Explicó que si esa escritura no aparece registrada en el Protocolo de la Notaría del Estado, como dice la acusación, es porque al momento de su abrupto despido no la dejaron entregar el cargo, y después hasta manipularon todo lo que había en su oficina para después llamar a la Policía, según dijo, al denunciar con nombres y apellidos a los procuradores que presuntamente hicieron eso.

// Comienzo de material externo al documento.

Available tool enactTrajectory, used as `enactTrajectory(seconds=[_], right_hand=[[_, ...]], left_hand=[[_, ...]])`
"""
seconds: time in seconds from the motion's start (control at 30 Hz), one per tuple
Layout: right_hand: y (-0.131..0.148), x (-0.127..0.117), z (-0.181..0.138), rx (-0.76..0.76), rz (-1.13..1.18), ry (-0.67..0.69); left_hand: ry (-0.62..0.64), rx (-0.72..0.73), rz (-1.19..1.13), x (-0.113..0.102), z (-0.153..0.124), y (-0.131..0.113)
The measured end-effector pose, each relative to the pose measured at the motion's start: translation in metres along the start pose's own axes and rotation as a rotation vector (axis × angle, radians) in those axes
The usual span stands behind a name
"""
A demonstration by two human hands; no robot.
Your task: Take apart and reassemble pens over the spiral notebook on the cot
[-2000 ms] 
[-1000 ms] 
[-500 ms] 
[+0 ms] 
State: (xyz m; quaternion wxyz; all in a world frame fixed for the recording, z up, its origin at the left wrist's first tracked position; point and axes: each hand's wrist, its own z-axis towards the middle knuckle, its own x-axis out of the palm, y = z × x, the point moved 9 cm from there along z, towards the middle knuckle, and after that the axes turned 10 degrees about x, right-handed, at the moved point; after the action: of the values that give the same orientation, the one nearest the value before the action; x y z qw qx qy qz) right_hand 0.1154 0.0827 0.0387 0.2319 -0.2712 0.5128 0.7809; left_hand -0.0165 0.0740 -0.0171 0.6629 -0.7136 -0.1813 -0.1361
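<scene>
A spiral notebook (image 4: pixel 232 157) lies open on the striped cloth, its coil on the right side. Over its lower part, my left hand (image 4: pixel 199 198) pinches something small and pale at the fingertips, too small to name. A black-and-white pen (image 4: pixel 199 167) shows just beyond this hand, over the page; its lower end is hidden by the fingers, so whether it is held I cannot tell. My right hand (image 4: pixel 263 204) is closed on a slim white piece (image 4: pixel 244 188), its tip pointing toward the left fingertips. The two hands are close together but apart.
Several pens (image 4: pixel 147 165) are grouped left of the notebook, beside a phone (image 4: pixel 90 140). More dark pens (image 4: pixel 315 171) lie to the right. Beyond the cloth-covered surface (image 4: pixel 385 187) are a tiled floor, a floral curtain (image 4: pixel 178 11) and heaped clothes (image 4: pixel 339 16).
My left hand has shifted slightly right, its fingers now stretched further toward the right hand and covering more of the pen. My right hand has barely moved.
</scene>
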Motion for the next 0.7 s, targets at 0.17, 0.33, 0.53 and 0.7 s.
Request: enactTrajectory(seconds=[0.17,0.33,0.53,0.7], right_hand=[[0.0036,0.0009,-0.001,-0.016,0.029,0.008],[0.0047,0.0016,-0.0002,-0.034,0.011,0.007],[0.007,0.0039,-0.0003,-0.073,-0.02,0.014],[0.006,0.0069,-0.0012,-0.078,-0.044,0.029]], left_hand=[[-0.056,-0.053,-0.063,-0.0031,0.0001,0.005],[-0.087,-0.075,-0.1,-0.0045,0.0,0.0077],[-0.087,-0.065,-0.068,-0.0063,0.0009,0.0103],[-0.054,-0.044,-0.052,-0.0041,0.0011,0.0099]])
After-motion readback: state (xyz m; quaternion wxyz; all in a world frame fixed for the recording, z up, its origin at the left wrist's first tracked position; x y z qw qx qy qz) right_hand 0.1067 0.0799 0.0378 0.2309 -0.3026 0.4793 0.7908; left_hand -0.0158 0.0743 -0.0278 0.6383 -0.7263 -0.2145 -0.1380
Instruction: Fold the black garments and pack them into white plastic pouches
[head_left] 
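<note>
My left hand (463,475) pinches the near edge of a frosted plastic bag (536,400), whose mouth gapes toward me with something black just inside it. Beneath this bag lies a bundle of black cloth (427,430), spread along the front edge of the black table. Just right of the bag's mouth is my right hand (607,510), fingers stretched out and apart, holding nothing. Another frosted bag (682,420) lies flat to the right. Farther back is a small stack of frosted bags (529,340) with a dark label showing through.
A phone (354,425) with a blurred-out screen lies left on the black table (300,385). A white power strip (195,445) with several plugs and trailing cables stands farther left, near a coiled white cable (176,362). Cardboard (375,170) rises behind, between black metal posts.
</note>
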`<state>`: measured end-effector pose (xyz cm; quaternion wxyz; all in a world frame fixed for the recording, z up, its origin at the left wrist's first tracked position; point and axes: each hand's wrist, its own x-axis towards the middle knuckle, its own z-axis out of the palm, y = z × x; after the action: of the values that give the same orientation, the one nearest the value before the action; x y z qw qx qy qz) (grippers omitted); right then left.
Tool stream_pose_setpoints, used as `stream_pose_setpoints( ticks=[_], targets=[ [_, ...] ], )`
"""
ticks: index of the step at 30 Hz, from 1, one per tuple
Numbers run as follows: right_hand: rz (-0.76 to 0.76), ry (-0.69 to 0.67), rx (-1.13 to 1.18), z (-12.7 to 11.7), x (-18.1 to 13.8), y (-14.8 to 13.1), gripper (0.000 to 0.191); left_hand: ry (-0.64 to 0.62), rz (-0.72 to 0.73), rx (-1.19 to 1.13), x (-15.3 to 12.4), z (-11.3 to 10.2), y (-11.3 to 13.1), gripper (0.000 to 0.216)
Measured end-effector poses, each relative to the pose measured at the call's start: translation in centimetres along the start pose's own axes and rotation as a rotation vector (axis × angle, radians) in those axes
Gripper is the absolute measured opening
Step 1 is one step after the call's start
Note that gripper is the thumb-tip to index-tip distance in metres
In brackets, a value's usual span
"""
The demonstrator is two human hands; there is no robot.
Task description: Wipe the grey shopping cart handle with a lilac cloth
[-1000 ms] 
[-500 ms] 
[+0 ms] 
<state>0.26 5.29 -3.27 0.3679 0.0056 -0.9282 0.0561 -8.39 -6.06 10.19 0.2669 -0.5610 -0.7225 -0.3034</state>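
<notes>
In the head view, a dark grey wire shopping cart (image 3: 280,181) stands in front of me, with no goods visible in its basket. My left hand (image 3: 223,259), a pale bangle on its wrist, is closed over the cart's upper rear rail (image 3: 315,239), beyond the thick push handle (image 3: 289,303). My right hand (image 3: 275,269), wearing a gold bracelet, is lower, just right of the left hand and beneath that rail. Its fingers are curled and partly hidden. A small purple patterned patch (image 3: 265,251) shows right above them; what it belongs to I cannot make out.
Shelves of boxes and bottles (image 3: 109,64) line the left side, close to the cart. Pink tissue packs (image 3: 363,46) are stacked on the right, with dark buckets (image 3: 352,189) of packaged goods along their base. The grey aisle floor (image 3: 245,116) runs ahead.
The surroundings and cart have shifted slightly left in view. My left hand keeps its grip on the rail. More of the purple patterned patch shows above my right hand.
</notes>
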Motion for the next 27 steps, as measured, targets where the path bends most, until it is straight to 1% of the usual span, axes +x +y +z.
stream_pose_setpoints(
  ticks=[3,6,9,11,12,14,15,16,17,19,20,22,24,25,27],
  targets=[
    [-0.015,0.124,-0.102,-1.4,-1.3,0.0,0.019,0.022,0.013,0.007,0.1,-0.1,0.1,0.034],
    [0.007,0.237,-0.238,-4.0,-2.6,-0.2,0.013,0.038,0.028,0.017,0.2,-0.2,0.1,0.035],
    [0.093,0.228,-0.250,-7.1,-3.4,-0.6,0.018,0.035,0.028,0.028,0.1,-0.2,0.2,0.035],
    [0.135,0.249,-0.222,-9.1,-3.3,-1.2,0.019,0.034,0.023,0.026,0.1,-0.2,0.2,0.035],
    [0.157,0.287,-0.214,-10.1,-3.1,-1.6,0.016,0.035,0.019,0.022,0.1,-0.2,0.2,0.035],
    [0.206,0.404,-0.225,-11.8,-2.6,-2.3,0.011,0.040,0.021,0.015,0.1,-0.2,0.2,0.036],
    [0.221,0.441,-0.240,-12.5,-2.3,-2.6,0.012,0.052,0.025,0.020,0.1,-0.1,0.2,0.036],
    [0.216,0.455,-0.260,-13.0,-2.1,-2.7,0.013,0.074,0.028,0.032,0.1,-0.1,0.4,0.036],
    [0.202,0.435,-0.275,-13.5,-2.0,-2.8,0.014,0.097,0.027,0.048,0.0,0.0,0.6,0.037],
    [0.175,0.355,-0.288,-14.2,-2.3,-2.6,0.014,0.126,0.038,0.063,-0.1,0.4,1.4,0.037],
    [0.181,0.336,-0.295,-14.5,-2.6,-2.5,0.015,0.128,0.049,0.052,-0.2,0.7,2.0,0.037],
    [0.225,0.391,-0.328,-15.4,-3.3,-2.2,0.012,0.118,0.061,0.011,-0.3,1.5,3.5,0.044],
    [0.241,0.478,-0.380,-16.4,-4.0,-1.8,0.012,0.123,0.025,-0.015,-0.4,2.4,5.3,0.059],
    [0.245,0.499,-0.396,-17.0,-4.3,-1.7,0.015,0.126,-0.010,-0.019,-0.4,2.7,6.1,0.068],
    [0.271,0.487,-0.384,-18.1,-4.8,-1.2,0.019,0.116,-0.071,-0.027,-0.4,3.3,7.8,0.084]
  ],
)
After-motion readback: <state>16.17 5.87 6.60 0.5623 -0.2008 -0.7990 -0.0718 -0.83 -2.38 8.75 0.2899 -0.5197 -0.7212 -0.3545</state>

Avilés reveló que por el mismo caso que ahora la declararon culpable, existen dos cartas denuncias de García contra el ex procurador Alberto Novoa y contra el actual procurador Hernán Estrada, pero ni la Fiscalía ni la Procuraduría investigaron ni entrevistaron a toda una serie de personas que tuvieron que ver en el caso.

“Yo me declaro inocente”, dijo Avilés Serrano, quien acusó a la Fiscalía de haber cometido anomalías a la hora de investigar el caso.

El juez Rothschuh no compartió el criterio de Avilés en cuanto a su inocencia, pero sí reconoció que “ningún funcionario debe estar excluido de ser objeto de acción penal”, pero aclaró que él sólo es el rector del proceso, porque es a la Fiscalía a la que le corresponde investigar.

Los abogados adelantaron que apelarán el fallo contra Avilés y Argüello. El juez le mantuvo la medida cautelar de arresto domiciliar a este último, porque está enfermo y en silla de ruedas. Su abogado, Carlos Palacios, dice que su cliente es un vegetal, porque no habla ni se puede mover porque a raíz del juicio le dio un derrame cerebral.